> Work item: Check each line of the listing for the word "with" and give only the number of lines that have it.
[Opening Data below section]
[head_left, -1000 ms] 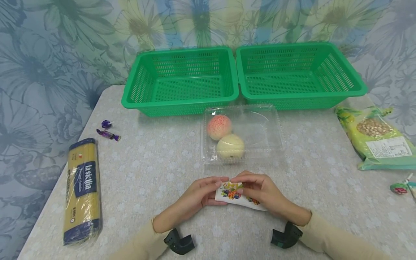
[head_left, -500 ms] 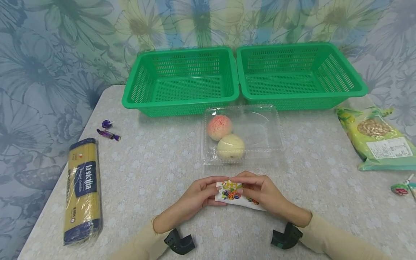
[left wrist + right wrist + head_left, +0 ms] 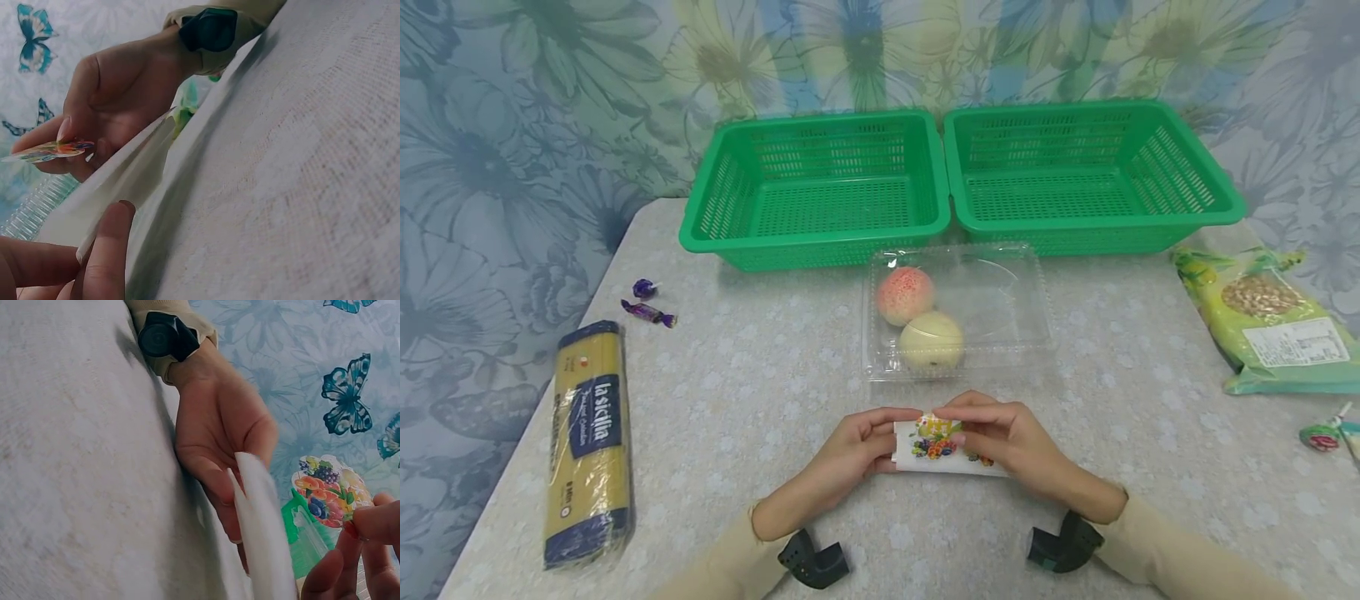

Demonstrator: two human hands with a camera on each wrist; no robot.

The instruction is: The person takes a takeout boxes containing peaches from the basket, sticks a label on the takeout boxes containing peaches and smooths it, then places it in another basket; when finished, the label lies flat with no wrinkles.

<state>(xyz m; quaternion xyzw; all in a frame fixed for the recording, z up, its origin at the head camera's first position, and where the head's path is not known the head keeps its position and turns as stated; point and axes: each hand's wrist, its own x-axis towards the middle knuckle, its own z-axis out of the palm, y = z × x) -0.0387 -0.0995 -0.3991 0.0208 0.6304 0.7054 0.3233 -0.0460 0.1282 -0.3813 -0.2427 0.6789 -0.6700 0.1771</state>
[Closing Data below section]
> Expected answer: 2